### WHAT IS REQUIRED
Copy the listing in full and exactly, omitting its images.

### SOURCE DATA
▼
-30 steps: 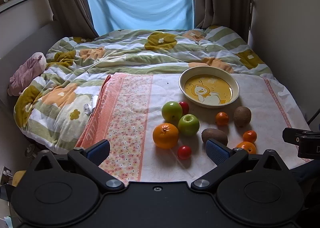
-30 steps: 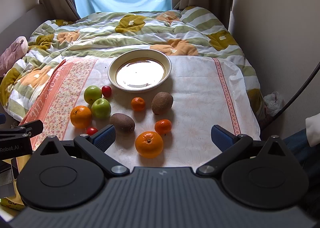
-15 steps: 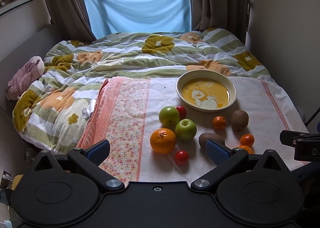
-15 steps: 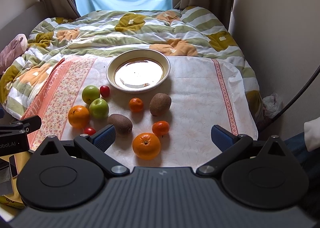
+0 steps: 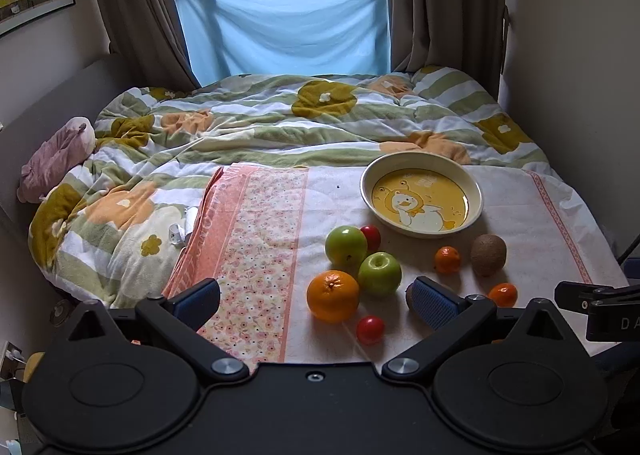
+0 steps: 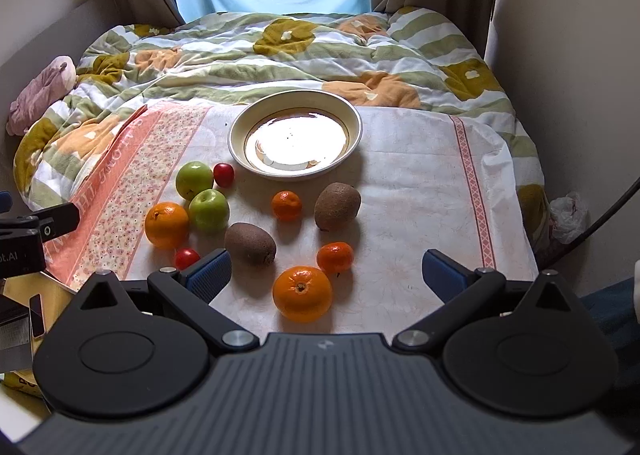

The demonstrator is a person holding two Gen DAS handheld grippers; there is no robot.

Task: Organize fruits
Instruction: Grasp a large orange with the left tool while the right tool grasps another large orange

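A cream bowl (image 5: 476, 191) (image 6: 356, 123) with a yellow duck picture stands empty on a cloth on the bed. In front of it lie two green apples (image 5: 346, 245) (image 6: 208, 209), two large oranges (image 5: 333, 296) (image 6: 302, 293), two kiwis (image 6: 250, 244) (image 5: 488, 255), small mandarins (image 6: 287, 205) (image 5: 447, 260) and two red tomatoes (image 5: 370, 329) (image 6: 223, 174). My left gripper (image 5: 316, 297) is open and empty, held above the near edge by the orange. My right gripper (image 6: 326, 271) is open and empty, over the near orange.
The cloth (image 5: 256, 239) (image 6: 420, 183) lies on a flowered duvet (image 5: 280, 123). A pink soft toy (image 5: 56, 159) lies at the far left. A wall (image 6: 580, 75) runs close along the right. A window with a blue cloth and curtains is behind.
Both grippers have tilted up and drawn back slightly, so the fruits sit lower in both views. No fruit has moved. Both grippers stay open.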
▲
### RESPONSE TO THIS EXERCISE
-30 steps: 
-30 steps: 
-15 steps: 
-15 steps: 
+0 steps: 
+0 steps: 

The demonstrator is a person holding two Gen DAS handheld grippers; there is no robot.

Task: Organize fruits
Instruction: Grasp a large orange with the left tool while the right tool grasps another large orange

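A cream bowl (image 5: 476, 191) (image 6: 356, 123) with a yellow duck picture stands empty on a cloth on the bed. In front of it lie two green apples (image 5: 346, 245) (image 6: 208, 209), two large oranges (image 5: 333, 296) (image 6: 302, 293), two kiwis (image 6: 250, 244) (image 5: 488, 255), small mandarins (image 6: 287, 205) (image 5: 447, 260) and two red tomatoes (image 5: 370, 329) (image 6: 223, 174). My left gripper (image 5: 316, 297) is open and empty, held above the near edge by the orange. My right gripper (image 6: 326, 271) is open and empty, over the near orange.
The cloth (image 5: 256, 239) (image 6: 420, 183) lies on a flowered duvet (image 5: 280, 123). A pink soft toy (image 5: 56, 159) lies at the far left. A wall (image 6: 580, 75) runs close along the right. A window with a blue cloth and curtains is behind.
Both grippers have tilted up and drawn back slightly, so the fruits sit lower in both views. No fruit has moved. Both grippers stay open.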

The answer requires nothing further.